# Enable Snapshot Support

The Workspace Server includes a Workload Manager feature that allows running pipelines directly from the ZenML Pro UI. This feature requires access to a Kubernetes cluster where ad-hoc pipeline runner pods can be created.

{% hint style="warning" %}
Snapshots are only available from ZenML Pro Workspace Server version 0.90.0 onwards.
{% endhint %}

{% hint style="warning" %}
Snapshot support is only available for workspace servers that are deployed on Kubernetes. Workspace servers that are deployed on AWS ECS or other platforms are currently not supported.
{% endhint %}

## Prerequisites

Basic requirements:

* Kubernetes cluster (1.24+) accessible from the workspace server
* Dedicated namespace for runner pods
* Service accounts with RBAC permissions to create/manage pods
* Image pull secrets for the service accounts

### Understanding Workload Manager Sub-features

Running pipelines from the UI relies on running Kubernetes jobs (aka "runner" jobs) that are responsible for launching the pipelines in the same manner as when running them from the CLI or SDK. These jobs need to use container images with the correct Python package dependencies to be able to launch the pipelines. There are several ways to achieve this and you'll need to choose the one that best fits your needs:

1. **Reuse snapshot container images**: the same pipeline container images that are built for the snapshot being run can also be used for the "runner" jobs. For this to work, you have to grant the "runner" jobs pull access to all container registries where these images are stored (i.e. the Container Registries used in your ZenML Stacks). This option allows running only snapshots associated with stacks that include the same container registry.
2. **Build "runner" container images on-demand**: in this variant, the Workspace Server will launch additional Kubernetes jobs to build the "runner" images when needed and push them to a configured container registry. It requires these "builder" Kubernetes jobs to have push permissions to a private container registry and the "runner" jobs to have pull access to the same container registry. This option is the most flexible and allows running snapshots associated with any stack and any integration.
3. **Use pre-built "runner" image**: you can provide a single pre-built "runner" image (stored by you in a container registry) for all runs. This is the simplest and fastest option, but you have to ensure that the image has all the correct Python package dependencies to be able to launch the pipelines. This option is the most limited and requires you to pre-build a container image that contains all the dependencies for all possible stacks and integrations used by your pipelines.
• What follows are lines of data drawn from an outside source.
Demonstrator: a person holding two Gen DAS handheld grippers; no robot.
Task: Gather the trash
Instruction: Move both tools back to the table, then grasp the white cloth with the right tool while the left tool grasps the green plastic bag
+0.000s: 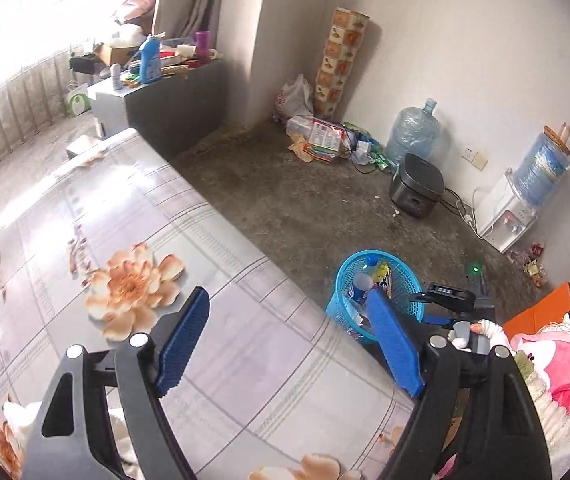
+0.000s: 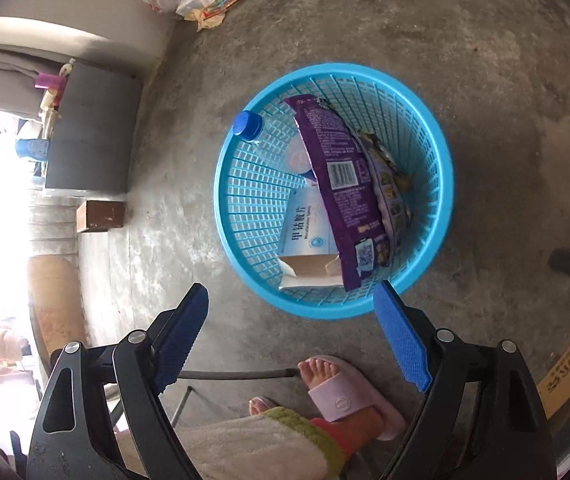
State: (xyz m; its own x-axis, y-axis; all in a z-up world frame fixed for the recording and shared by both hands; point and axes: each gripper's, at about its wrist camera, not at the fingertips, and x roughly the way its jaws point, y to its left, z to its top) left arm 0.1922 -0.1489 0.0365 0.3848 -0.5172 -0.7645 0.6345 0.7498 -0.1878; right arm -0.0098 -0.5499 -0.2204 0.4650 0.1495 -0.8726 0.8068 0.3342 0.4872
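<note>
Two grippers are in view, both with jaws spread wide and nothing between the blue pads. The concrete floor (image 2: pixel 485 80) fills most of the right wrist view. The table (image 1: pixel 245 340), under a floral plastic cover, fills the lower left of the left wrist view; the left gripper (image 1: pixel 291 334) hangs above its near edge, empty. The blue mesh basket (image 2: pixel 437 208) stands on the floor just beside the table edge. The right gripper (image 2: pixel 291 308) hangs over the basket's near rim, pointing steeply down, empty. In the left wrist view the right gripper's body and the person's hand (image 1: pixel 481 330) on it show just right of the basket.

Inside the basket: a purple snack wrapper (image 2: pixel 345 200) leans across the middle, barcode side up; a second printed wrapper (image 2: pixel 389 184) lies against it toward the right wall. A white and blue medicine box (image 2: pixel 305 236) with open flaps rests under the purple wrapper at the near side. A clear bottle with a blue cap (image 2: pixel 248 125) leans on the left rim.

A person's foot in a pink slipper (image 2: pixel 345 396) stands near the basket.
</note>
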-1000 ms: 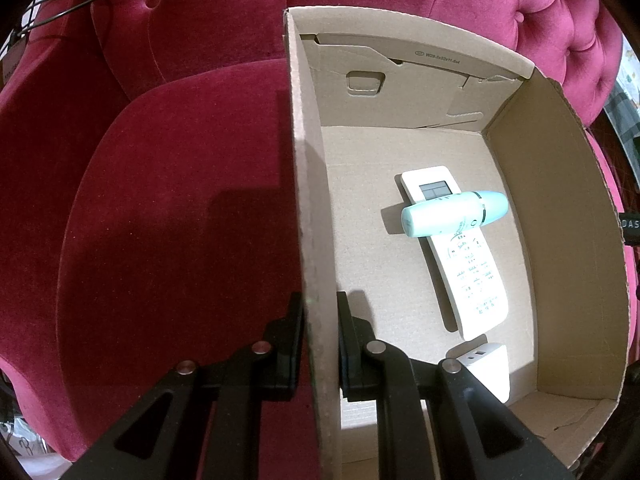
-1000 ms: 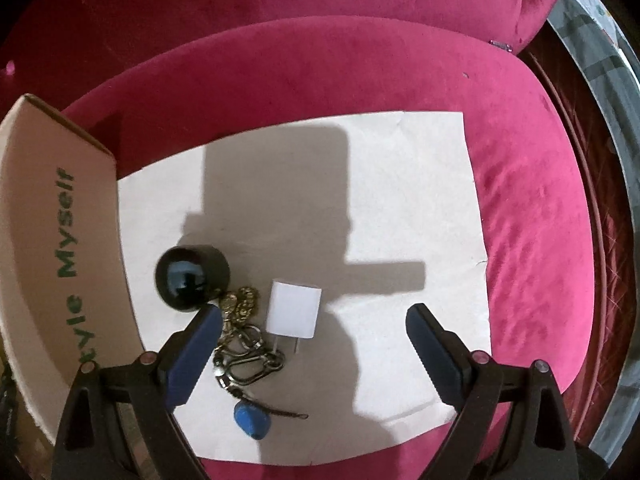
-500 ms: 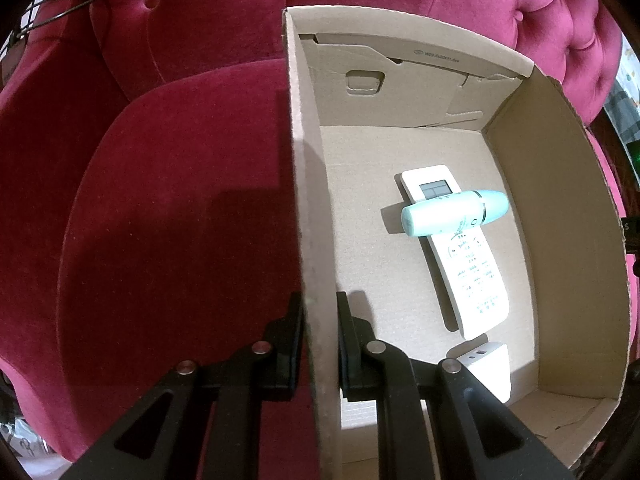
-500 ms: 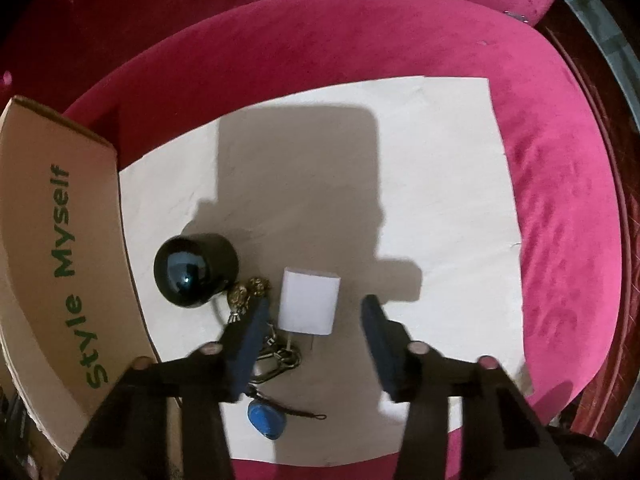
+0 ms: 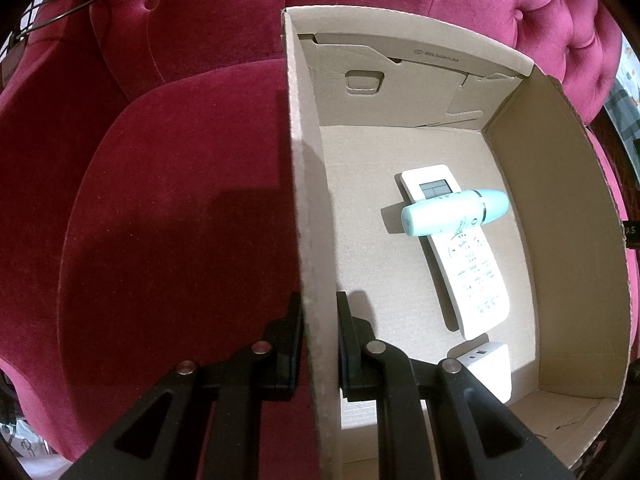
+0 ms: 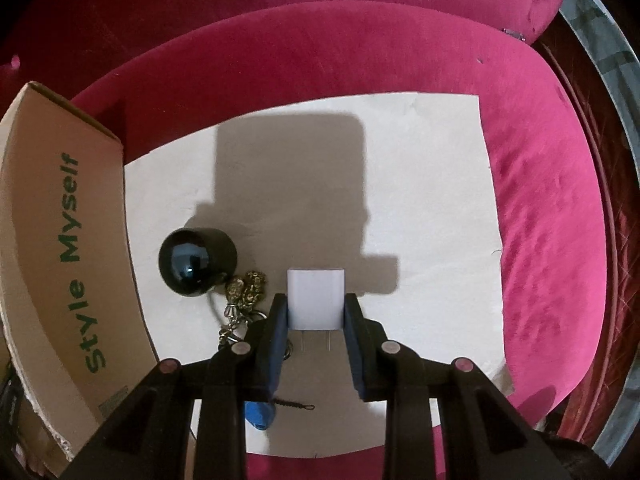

**Store logs externally**: By default, logs shown in the ZenML Pro UI are extracted from the "runner" job pods. Since pods may disappear, you can configure external log storage where these logs will be stored. Currently, this is only supported with the AWS implementation. If you enable this, you need to configure the S3 bucket and region where the logs will be stored and grant the ZenML Pro Workspace Server pods write access to this bucket.

There are three available Workload Manager implementations:

* **Kubernetes**: Runs pipelines in the same Kubernetes cluster as the ZenML Pro workspace server.
* **AWS**: Extends the Kubernetes implementation to build/push images to AWS ECR and store logs in AWS S3.

### 1. Create Kubernetes Resources for the Workload Manager

Create a dedicated namespace and service account where the runner jobs will be launched.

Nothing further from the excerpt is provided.